Department of Food Engineering and Technology, School of Food Engineering, University of Campinas, Campinas, SP, Brazil.
University of Trieste, Trieste, Italy.
Food Res Int. 2024 Sep;192:114836. doi: 10.1016/j.foodres.2024.114836. Epub 2024 Jul 25.
The classification of carambola, also known as starfruit, according to quality parameters is usually conducted by trained human evaluators through visual inspections. This is a costly and subjective method that can generate high variability in results. As an alternative, computer vision systems (CVS) combined with deep learning (DCVS) techniques have been introduced in the industry as a powerful and an innovative tool for the rapid and non-invasive classification of fruits. However, validating the learning capability and trustworthiness of a DL model, aka black box, to obtain insights can be challenging. To reduce this gap, we propose an integrated eXplainable Artificial Intelligence (XAI) method for the classification of carambolas at different maturity stages. We compared two Residual Neural Networks (ResNet) and Visual Transformers (ViT) to identify the image regions that are enhanced by a Random Forest (RF) model, with the aim of providing more detailed information at the feature level for classifying the maturity stage. Changes in fruit colour and physicochemical data throughout the maturity stages were analysed, and the influence of these parameters on the maturity stages was evaluated using the Gradient-weighted Class Activation Mapping (Grad-CAM), the Attention Maps using RF importance. The proposed approach provides a visualization and description of the most important regions that led to the model decision, in wide visualization follows the models an importance features from RF. Our approach has promising potential for standardized and rapid carambolas classification, achieving 91 % accuracy with ResNet and 95 % with ViT, with potential application for other fruits.

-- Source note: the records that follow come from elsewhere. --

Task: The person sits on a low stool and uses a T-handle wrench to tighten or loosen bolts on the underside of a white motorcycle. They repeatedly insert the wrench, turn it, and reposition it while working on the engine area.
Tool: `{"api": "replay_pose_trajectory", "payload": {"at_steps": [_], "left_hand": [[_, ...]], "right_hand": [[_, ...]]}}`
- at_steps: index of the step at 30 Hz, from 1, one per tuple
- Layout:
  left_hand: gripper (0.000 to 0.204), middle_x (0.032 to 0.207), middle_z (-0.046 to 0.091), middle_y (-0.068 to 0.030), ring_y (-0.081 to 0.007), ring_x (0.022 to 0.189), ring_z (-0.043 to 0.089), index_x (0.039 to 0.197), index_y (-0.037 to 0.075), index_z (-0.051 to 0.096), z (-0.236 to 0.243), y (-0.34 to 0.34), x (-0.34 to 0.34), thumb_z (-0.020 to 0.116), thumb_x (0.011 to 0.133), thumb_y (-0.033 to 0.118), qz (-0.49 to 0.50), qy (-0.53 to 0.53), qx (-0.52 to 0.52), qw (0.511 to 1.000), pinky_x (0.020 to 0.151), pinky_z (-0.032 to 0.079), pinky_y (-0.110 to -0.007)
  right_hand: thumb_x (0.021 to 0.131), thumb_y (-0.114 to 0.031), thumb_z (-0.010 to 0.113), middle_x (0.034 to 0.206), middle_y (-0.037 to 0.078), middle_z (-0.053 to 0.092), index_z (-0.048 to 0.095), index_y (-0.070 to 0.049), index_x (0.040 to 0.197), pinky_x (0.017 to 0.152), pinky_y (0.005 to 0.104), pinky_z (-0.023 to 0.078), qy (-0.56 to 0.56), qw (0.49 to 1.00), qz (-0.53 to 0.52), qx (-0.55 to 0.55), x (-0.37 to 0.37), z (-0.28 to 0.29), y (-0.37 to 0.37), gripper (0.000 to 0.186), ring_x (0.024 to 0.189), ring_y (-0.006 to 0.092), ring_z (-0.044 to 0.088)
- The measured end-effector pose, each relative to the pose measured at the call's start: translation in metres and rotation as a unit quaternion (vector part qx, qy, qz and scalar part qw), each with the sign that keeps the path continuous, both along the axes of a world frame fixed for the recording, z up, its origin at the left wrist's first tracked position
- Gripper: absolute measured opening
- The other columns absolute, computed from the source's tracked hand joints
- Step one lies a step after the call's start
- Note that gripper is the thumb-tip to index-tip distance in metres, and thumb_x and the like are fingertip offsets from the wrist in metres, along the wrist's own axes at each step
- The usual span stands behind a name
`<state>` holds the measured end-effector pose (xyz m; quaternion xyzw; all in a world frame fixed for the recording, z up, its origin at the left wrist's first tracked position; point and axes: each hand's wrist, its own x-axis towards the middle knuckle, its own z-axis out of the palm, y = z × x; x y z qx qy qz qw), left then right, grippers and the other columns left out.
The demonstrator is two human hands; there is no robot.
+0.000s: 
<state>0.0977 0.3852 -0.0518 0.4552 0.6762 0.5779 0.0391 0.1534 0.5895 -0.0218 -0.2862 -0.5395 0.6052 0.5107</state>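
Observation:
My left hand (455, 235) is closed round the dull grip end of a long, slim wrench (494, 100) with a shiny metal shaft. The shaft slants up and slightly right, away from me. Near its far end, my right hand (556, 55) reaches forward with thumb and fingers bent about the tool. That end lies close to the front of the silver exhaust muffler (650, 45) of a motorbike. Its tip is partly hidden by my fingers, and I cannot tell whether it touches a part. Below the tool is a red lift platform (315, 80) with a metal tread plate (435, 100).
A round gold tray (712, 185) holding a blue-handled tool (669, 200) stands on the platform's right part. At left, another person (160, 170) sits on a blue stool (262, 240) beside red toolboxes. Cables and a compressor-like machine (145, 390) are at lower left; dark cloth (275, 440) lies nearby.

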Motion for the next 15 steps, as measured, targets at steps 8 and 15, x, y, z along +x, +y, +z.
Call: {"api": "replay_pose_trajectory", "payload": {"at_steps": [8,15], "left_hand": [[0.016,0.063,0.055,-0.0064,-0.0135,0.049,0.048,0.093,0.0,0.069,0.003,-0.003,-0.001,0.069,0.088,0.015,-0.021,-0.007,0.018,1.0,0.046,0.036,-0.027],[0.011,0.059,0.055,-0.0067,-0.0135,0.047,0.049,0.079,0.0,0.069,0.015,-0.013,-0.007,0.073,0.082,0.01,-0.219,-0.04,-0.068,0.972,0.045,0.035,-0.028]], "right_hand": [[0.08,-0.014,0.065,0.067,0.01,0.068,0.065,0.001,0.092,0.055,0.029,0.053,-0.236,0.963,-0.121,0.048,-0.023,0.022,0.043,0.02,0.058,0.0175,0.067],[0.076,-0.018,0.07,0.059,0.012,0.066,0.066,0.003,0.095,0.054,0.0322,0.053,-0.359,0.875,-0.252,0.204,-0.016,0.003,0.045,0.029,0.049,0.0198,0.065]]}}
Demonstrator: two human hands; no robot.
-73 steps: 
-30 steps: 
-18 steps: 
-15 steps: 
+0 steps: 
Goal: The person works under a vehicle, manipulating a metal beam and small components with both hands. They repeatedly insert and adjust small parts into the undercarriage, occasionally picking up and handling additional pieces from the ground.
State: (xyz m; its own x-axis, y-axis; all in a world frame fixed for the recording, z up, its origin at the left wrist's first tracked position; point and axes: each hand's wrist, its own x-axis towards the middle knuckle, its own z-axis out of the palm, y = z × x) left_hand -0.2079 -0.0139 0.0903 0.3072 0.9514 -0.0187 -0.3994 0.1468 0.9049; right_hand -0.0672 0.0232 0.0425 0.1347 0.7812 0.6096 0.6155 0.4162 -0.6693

杨桃的分类,也被称为星果,通常根据质量参数,由经过培训的人类评估员通过目视检查进行。这是一种昂贵且主观的方法,可能会导致结果高度可变。作为替代方案,计算机视觉系统 (CVS) 与深度学习 (DCVS) 技术已在行业中引入,作为一种快速、非侵入性的水果分类的强大而创新的工具。然而,验证 DL 模型的学习能力和可信度,即黑盒,以获得洞察力可能具有挑战性。为了缩小这一差距,我们提出了一种用于不同成熟阶段杨桃分类的综合可解释人工智能 (XAI) 方法。我们比较了两个残差神经网络 (ResNet) 和视觉转换器 (ViT),以识别随机森林 (RF) 模型增强的图像区域,目的是在特征级别提供更详细的信息,以分类成熟阶段。分析了整个成熟阶段水果颜色和物理化学数据的变化,并使用梯度加权类激活映射 (Grad-CAM)、基于 RF 重要性的注意力图评估这些参数对成熟阶段的影响。所提出的方法提供了模型决策的最重要区域的可视化和描述,在广泛的可视化中,紧随模型从 RF 中提取的重要特征。我们的方法具有标准化和快速杨桃分类的巨大潜力,ResNet 达到 91%的准确率,ViT 达到 95%的准确率,对其他水果也具有潜在应用。